ZPR has not been especially kind to me. I'm down from $13.50 or so ACB. I also have some PFF and it's more stable, but still not a very good performer.

The yield looks good, but there is no real support behind the asset value -- there's nothing to drive the up-side. I try to stick to very small % of preferred holdings.


----------



## al42 (Mar 5, 2011)

Hasn't been very kind to me as well. Down about 15% and going lower. If the BOC decides to cut interest rates again this will go 
down more. I've been holding on waiting for a rate increase which should get ZPR moving in the other direction.


----------



## james4beach (Nov 15, 2012)

Just brutal performance on this, both ZPR and CPD hitting new lows for the year. The trailing 1 year return of ZPR is -18%.

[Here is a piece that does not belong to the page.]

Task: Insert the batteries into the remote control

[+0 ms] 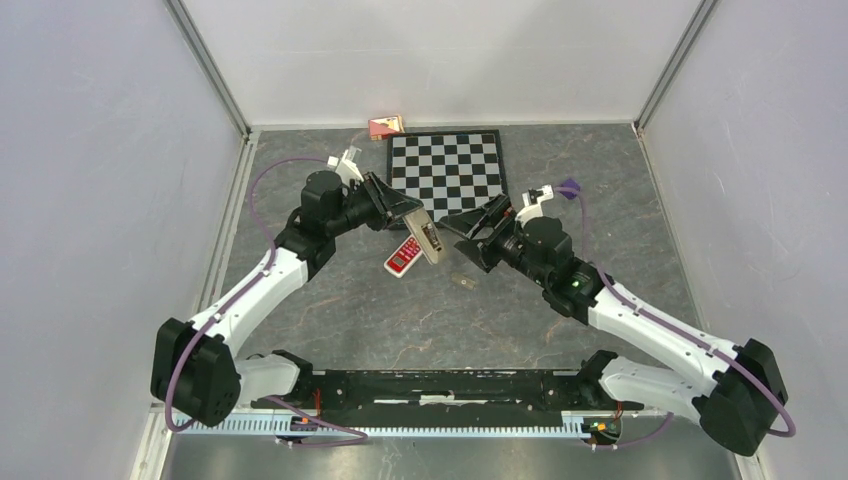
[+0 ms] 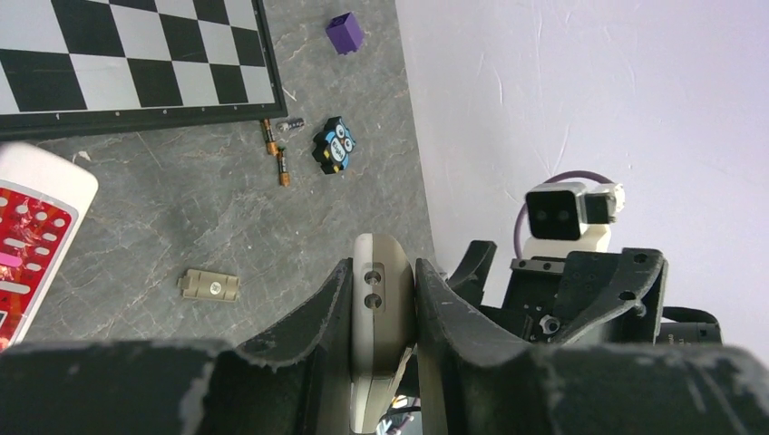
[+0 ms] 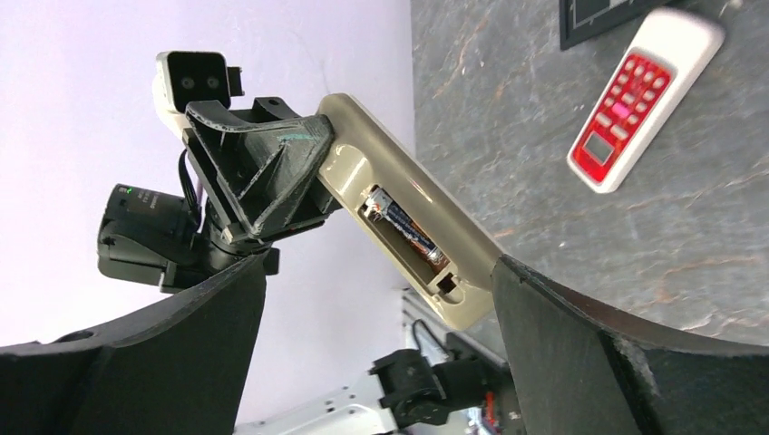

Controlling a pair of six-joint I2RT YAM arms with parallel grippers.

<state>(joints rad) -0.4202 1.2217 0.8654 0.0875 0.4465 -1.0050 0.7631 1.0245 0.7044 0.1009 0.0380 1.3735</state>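
Top view: left pincer (image 1: 402, 212) clamped on the beige remote control (image 1: 430, 243), aloft; right pincer (image 1: 468, 236) at its 3 o'clock, spread wide, empty. Left wrist: loose slim batteries (image 2: 282, 169) lie on the grey veined bench (image 2: 181, 217), 11 o'clock of the remote. Right wrist: one cell (image 3: 408, 231) sits in the open bay. Risk: the smooth plastic remote may pivot under insertion pressure.

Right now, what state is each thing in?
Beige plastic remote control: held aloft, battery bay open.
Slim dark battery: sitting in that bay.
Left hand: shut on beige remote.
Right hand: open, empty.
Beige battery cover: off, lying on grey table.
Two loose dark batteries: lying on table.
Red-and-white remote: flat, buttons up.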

I never understood preferreds, they seem too complex to me. I'm listening to a call-in show on BNN and two people have called in this hour saying that the preferred market doesn't make sense / is wrong.


----------



## gardner (Feb 13, 2014)

Yup. ZPR's been a total dog since I've owned it. I believe I have learned my lesson regarding preferred ETFs and would not use anything similar again. I think preferreds are something you have to spend a lot of time at, understanding each individual issue -- it is not an asset class that can be indexed successfully.

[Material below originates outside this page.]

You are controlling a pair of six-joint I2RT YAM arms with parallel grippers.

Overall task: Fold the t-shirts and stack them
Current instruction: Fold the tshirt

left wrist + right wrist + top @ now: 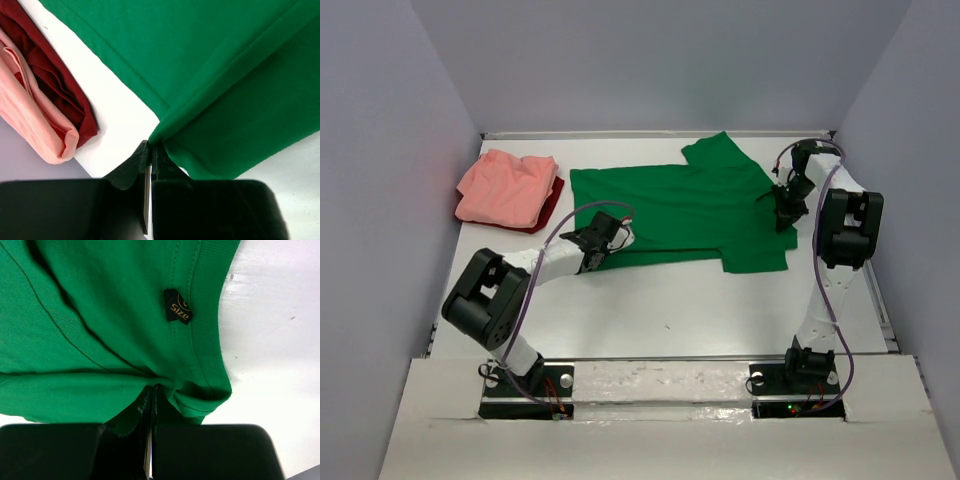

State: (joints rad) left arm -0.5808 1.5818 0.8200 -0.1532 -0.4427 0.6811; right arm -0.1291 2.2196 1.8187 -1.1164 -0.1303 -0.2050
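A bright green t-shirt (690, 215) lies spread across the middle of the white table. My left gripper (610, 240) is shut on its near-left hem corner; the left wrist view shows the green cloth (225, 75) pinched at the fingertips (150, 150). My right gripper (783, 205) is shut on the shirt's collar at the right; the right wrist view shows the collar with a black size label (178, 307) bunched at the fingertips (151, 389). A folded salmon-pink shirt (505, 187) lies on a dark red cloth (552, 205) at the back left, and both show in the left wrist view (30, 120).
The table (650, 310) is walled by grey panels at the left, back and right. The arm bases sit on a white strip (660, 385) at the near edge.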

What I understand least is what forces ever price any preferred at a value much above par+future interest. Yet historic values, even a few months ago, showed major preferred issues at 50% above par. If preferred are on sale, it might be a time to dump the ZPR and just pick up some TRP.PR.C or something.


----------



## gardner (Feb 13, 2014)

Yup. ZPR's been a total dog since I've owned it. I believe I have learned my lesson regarding preferred ETFs and would not use anything similar again. I think preferreds are something you have to spend a lot of time at, understanding each individual issue -- it is not an asset class that can be indexed successfully.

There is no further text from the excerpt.